Hello,
I have been using cryoSPARC v3.2 on an HPC where I have to start the master instance each time I re-connect to the cluster. This has been working fine until I was disconnected from the node which was running the master instance and cryoSPARC crashed and I am unable to restart cryoSPARC. The startup process seems to be stuck after “command_core: started”. Here is the log from cryosparcm log command_core
- COMMAND CORE STARTED === 2021-11-13 01:48:07.015774 ==========================
*** BG WORKER START- Serving Flask app “command_core” (lazy loading)
- Environment: production
WARNING: This is a development server. Do not use it in a production deployment.
Use a production WSGI server instead.- Debug mode: off
HTTPSConnectionPool(host=‘get.cryosparc.com’, port=443): Max retries exceeded with url: /heartbeat/ (Caused by ProxyError(‘Cannot connect to proxy.’, NewConnectionError(’<urllib3.connection.HTTPSConnection object at 0x148d72a64c10>: Failed to establish a new connection: [Errno -2] Name or service not known’)))
Error connecting to cryoSPARC license server during instance heartbeat.
HTTPSConnectionPool(host=‘get.cryosparc.com’, port=443): Max retries exceeded with url: /heartbeat/ (Caused by ProxyError(‘Cannot connect to proxy.’, NewConnectionError(’<urllib3.connection.HTTPSConnection object at 0x148d72a64190>: Failed to establish a new connection: [Errno -2] Name or service not known’)))
Error connecting to cryoSPARC license server during instance heartbeat.
HTTPSConnectionPool(host=‘get.cryosparc.com’, port=443): Max retries exceeded with url: /heartbeat/ (Caused by ProxyError(‘Cannot connect to proxy.’, NewConnectionError(’<urllib3.connection.HTTPSConnection object at 0x148d72a64f90>: Failed to establish a new connection: [Errno -2] Name or service not known’)))
Error connecting to cryoSPARC license server during instance heartbeat.

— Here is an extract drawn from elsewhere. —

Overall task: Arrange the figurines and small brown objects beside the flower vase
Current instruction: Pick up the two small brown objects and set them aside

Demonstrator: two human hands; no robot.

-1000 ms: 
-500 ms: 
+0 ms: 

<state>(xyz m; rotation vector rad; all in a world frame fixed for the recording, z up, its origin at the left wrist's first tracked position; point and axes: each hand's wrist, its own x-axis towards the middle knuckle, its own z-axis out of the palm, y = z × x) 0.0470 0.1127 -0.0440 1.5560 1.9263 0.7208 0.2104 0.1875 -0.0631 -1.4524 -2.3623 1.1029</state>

HTTPSConnectionPool(host=‘get.cryosparc.com’, port=443): Max retries exceeded with url: /heartbeat/ (Caused by ProxyError(‘Cannot connect to proxy.’, NewConnectionError(’<urllib3.connection.HTTPSConnection object at 0x148d72a64fd0>: Failed to establish a new connection: [Errno -2] Name or service not known’)))
Error connecting to cryoSPARC license server during instance heartbeat.
HTTPSConnectionPool(host=‘get.cryosparc.com’, port=443): Max retries exceeded with url: /heartbeat/ (Caused by ProxyError(‘Cannot connect to proxy.’, NewConnectionError(’<urllib3.connection.HTTPSConnection object at 0x148d72a641d0>: Failed to establish a new connection: [Errno -2] Name or service not known’)))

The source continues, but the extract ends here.